Both Argus and BF&M said many clients had already inquired about the $12,000 withdrawal opportunity.

“Understandably, the option has generated considerable interest and we await the final regulations from the Pension Commission to better address pension members’ queries,” Ms Jackson said.

Mr Da Ponte said: “We are preparing to make the process as smooth as possible once people start applying, so that we do our part in getting the funds into the hands of people who need them as soon as possible.”

The island’s ageing population makes the ability of residents to support themselves in retirement especially important.

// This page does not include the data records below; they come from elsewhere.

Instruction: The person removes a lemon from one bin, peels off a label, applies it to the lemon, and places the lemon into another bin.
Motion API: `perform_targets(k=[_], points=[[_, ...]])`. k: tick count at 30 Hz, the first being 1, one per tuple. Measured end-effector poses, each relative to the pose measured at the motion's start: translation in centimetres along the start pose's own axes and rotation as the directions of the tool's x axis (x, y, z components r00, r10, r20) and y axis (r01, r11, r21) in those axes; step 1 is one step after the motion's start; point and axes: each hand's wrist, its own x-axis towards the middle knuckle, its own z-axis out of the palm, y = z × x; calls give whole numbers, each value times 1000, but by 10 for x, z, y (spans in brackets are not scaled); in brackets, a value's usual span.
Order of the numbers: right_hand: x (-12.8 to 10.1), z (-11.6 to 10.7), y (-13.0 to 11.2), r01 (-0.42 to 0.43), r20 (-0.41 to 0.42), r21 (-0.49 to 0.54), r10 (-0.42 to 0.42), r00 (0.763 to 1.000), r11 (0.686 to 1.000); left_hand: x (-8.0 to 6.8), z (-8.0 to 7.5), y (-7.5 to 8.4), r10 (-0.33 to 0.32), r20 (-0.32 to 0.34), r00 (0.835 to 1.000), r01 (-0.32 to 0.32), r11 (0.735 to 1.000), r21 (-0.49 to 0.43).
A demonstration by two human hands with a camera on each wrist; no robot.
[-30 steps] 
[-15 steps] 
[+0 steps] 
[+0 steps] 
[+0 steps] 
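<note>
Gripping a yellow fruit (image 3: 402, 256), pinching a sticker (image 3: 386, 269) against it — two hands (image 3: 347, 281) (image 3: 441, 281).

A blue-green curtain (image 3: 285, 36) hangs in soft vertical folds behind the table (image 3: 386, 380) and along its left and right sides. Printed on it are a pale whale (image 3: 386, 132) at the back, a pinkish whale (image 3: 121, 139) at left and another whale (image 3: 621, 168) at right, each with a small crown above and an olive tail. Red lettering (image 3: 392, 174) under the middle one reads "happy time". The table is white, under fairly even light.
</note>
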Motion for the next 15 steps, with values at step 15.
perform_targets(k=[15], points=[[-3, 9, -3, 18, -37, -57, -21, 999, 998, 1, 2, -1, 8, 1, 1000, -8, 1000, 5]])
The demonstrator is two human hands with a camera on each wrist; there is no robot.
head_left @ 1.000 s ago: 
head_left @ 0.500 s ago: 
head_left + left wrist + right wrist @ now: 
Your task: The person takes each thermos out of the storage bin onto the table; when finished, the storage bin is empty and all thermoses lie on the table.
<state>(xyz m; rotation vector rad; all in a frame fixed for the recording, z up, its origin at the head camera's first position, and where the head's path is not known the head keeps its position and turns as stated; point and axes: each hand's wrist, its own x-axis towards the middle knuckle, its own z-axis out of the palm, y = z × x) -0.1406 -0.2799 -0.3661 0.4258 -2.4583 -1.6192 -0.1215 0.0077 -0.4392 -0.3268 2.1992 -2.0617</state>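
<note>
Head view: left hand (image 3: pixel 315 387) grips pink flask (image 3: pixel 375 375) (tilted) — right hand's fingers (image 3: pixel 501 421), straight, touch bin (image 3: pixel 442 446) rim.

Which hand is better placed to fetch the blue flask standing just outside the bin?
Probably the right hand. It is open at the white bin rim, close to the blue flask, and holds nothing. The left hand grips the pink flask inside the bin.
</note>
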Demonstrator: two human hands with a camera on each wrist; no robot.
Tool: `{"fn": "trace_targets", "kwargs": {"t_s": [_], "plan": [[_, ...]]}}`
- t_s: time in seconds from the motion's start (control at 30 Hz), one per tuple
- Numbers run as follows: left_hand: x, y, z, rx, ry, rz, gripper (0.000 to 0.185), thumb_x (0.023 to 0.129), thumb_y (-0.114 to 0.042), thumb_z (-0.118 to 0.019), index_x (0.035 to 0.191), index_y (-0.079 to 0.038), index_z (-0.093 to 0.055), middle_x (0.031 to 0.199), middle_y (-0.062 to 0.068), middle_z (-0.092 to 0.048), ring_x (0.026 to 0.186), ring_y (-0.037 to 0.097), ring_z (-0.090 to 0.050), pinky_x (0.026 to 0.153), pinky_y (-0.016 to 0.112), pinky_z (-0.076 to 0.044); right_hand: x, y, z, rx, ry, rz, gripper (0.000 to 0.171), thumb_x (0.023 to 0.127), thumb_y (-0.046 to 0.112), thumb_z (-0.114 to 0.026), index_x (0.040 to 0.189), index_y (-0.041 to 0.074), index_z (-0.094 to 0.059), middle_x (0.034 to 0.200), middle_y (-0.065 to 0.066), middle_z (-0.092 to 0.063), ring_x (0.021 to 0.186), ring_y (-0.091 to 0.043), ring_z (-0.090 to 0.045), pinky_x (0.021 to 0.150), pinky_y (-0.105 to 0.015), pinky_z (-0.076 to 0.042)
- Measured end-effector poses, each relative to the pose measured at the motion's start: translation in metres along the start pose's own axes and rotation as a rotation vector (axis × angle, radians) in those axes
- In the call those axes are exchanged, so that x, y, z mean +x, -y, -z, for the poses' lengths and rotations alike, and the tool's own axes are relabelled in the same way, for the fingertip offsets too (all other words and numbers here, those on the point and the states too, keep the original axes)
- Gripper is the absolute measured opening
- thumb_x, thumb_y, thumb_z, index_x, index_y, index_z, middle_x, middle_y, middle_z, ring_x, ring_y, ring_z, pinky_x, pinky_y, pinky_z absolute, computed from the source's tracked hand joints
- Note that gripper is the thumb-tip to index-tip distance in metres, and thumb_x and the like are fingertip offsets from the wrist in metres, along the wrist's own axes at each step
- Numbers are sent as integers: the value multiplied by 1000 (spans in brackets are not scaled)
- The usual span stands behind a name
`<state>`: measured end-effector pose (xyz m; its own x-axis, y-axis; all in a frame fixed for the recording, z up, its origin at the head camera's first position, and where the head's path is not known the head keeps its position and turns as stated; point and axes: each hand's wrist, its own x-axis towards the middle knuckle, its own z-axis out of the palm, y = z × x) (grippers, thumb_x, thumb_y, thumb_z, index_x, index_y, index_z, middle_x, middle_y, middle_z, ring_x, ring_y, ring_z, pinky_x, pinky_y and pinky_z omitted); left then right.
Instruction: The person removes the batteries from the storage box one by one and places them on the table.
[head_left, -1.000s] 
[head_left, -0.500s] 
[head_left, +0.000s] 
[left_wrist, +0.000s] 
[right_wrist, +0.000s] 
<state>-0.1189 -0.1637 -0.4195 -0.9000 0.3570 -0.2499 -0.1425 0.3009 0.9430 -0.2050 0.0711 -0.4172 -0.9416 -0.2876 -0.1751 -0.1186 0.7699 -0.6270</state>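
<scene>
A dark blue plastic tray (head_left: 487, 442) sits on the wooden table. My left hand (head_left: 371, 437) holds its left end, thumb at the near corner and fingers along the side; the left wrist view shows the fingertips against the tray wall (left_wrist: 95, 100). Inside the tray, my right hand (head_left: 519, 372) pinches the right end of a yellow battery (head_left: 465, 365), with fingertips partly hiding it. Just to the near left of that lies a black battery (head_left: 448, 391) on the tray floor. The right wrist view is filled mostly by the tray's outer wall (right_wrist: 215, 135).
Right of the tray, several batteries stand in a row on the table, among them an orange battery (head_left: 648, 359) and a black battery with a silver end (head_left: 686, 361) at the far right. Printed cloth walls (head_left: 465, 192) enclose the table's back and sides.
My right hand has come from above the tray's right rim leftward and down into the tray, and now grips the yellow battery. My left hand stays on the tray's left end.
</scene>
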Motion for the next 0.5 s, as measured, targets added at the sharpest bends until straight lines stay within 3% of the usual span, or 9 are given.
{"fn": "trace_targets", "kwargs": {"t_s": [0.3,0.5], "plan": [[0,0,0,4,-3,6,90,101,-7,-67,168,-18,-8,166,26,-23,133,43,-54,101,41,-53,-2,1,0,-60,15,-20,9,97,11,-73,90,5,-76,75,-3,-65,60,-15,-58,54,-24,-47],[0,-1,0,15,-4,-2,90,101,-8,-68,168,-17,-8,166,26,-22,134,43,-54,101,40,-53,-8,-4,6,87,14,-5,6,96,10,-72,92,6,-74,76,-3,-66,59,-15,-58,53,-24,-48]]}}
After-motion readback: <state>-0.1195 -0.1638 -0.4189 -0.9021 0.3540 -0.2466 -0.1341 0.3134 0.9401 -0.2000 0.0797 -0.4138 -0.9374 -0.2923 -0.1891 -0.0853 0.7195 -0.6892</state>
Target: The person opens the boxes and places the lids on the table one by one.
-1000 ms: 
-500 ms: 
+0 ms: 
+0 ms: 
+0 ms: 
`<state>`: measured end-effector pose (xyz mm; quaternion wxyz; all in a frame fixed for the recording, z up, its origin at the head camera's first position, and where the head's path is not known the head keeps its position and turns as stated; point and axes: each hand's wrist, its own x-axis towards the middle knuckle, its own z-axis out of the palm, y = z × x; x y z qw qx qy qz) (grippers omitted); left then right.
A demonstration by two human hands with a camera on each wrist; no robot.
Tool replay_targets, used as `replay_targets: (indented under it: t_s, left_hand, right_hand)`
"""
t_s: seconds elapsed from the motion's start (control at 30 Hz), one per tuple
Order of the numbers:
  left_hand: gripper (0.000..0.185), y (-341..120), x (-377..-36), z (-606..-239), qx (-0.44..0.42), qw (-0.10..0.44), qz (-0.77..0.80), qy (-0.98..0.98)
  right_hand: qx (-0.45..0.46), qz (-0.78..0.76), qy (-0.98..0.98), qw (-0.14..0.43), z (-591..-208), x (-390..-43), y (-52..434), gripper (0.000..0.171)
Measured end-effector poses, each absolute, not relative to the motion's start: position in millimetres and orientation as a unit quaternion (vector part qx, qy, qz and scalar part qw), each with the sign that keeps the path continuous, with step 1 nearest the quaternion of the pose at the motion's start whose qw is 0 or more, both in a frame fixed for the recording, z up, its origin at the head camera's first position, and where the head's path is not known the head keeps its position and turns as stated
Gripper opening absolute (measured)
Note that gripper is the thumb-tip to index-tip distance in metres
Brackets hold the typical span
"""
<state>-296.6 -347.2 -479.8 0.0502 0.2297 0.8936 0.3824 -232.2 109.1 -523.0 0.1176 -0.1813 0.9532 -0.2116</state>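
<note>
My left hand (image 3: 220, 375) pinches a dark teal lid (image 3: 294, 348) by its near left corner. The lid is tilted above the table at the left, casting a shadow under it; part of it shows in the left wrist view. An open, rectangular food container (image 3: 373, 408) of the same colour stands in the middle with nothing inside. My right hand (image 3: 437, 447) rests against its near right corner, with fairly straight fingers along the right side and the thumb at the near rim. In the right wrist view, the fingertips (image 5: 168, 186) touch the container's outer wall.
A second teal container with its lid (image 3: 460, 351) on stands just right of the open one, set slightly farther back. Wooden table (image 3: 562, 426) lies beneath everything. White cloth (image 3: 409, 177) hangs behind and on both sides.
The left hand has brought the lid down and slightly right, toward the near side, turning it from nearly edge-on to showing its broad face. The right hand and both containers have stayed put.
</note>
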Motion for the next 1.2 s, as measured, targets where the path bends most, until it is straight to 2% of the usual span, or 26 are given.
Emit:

One in four residents will be over 65 by 2026, according to a government population projection, or 15,800 people, which is about 5,000 more seniors than there were in 2016.

The increasing number of pensioners will put a growing strain on the Contributory Pension Fund, which takes in social insurance payments and pays out government pensions.

An actuarial report in 2017 concluded that the fund is likely to run out by 2047. The social insurance payments that are due to be suspended amount to $71.84 per week, split evenly between employer and employee.

The maximum government pension benefit is about $1,545 per month, Mr Dickinson said in March this year.

The amount received by any individual will depend on total contributions and number of years in the plan.

Mr Dickinson said on Wednesday: “The Government is mindful of the long-term implications on a plan member’s retirement income in permitting such suspensions.

“However, this must be balanced against the immediate and urgent needs in our community that have resulted from this unexpected crisis.”